July 31, 1998
Tomsk to Nijneudinsk !
Off we go again. We were escorted to the airdrome with lights, sirens and the whole shebang! Yesterday, the cutest guy from Novosibirsk came to help with ground operations and was here again this morning. He said he worked for Streamline Ops, one of the Russian sponsors. He decided we didn’t need any help and we had good support. We ought to, there are 17 of us at this point.
We headed out to our next stop. About 100 NM into the flight it became IFR. This is where I got another education in communication. Since the three planes were in formation, we had to separate a little and had radar. One AN-2 and the Maule started doing 360 degree turns. After five of these, Natasha and Nikki headed out. We did ten.
We were talking between the three planes and the controller and each plane was trying to keep up with the other. Khalide said, “More turns, can we do in clouds.” Sure, no problem, so we did eight more turns and figured there should be enough space. Think about being in a tiny plane with a Russian co-pilot who speaks marginal English, Russian-speaking controllers, very few navigation aids and two slower AN-2’s in front somewhere. I would say, “What did they say?” and Khalide he would respond, “It’s all right.” Famous phrase. Khalide is a terrific person and an even better pilot, but I goofed up and only learned the dirty words in Russian. And trust me, I was using them.
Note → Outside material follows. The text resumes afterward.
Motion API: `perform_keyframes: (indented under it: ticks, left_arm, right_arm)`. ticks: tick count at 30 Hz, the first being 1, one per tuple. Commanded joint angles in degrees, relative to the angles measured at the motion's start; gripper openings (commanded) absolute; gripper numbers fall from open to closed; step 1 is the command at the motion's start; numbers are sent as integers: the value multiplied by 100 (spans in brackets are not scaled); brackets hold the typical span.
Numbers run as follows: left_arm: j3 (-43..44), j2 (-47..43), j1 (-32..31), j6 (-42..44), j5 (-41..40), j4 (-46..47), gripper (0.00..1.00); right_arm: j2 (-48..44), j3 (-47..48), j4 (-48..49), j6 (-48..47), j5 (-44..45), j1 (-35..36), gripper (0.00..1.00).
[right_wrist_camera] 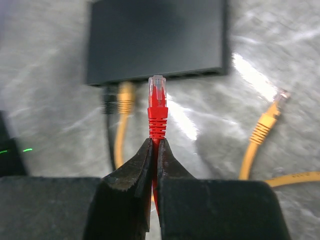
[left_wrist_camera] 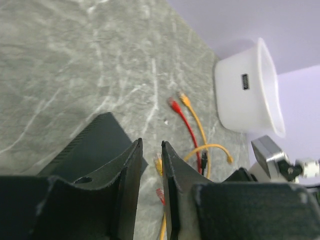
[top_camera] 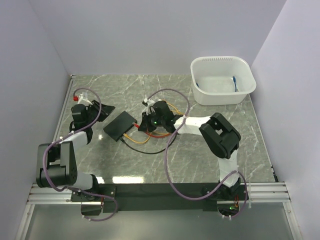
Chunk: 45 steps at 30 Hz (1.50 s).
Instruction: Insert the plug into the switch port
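The black switch box (top_camera: 120, 125) lies at the table's centre-left; it also shows in the right wrist view (right_wrist_camera: 155, 40), its row of ports (right_wrist_camera: 195, 75) facing my right gripper. My right gripper (right_wrist_camera: 155, 142) is shut on a red cable just behind its red plug (right_wrist_camera: 157, 92). The plug points at the port row and its tip is just short of it, beside a black plug (right_wrist_camera: 108, 102) and a yellow plug (right_wrist_camera: 125, 97) that sit in ports. My left gripper (left_wrist_camera: 150, 147) hovers at the switch's far left corner (left_wrist_camera: 90, 145), jaws a narrow gap apart and empty.
A white tub (top_camera: 222, 80) stands at the back right. Loose yellow and red cables (top_camera: 142, 137) curl in front of the switch. A free yellow plug (right_wrist_camera: 272, 112) lies to the right of the held one. Purple arm cables loop over the table.
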Motion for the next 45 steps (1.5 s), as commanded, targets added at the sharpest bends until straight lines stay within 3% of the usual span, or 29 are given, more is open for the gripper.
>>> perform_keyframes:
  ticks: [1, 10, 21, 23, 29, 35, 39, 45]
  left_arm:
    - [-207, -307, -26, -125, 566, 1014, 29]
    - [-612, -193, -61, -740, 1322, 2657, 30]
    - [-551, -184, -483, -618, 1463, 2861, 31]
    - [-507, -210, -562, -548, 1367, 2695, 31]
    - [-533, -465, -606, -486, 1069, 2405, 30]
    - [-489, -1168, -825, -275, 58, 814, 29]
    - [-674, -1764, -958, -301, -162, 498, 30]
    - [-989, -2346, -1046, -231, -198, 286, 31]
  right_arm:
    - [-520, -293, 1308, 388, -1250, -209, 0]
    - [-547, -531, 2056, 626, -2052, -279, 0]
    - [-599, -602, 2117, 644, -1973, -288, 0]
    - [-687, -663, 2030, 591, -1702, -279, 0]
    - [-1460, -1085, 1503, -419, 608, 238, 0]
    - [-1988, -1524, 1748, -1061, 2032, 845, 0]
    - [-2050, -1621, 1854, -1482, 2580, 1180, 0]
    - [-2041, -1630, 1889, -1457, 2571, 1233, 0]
Everything in the plane also has to be converted: speed from knots to kilometers, altitude from feet to meters, distance from nautical miles to kilometers, and barometric pressure from inches to HP’s. We have conversion charts stuck everywhere.
I have never seen a place that changes the altimeter so often. The pressure changes drastically every 20 kilometers, it seems. I learned very quickly to ask for “pressure” (a word we agreed on), all the time after we experienced a change from 30.13 to 28.04 in a space of ten minutes. I knew they were randomly giving me altimeter settings that they made up. When we popped out of the clouds, there was a mountain 50 feet off the right wing.
You can understand the reason I jumped when they asked if we wanted a Siberian sauna after we landed.
If you know Nikki, you will understand how hard it was for her to sit in a sauna, wrapped in a little sheet with three other females. Never have I seen correct posture like hers. I wish you could have seen her eyes when they brought out the wet leafy branches they use to swat your “NEKKID” bodies. Her eyes looked like silver dollars and then they took her sheet away. I cracked up. After the swatting, they poured cold water on you as you stood naked in the sauna. We all laughed like kids.
When Nikki opened the door, all the men were sitting outside waiting for their turn. She was so embarrassed. I was so tired that I went to bed at 9pm while the others went to eat in the village and watch the dancing girls. Everyone is having new experiences every day. My son Jeremy has eaten tongue and caviar, flown an AN-2 for 2 hours in Siberia, been naked in a sauna with a bunch of men and swatted with leafy branches. Wow, what a summer for an 18 year old.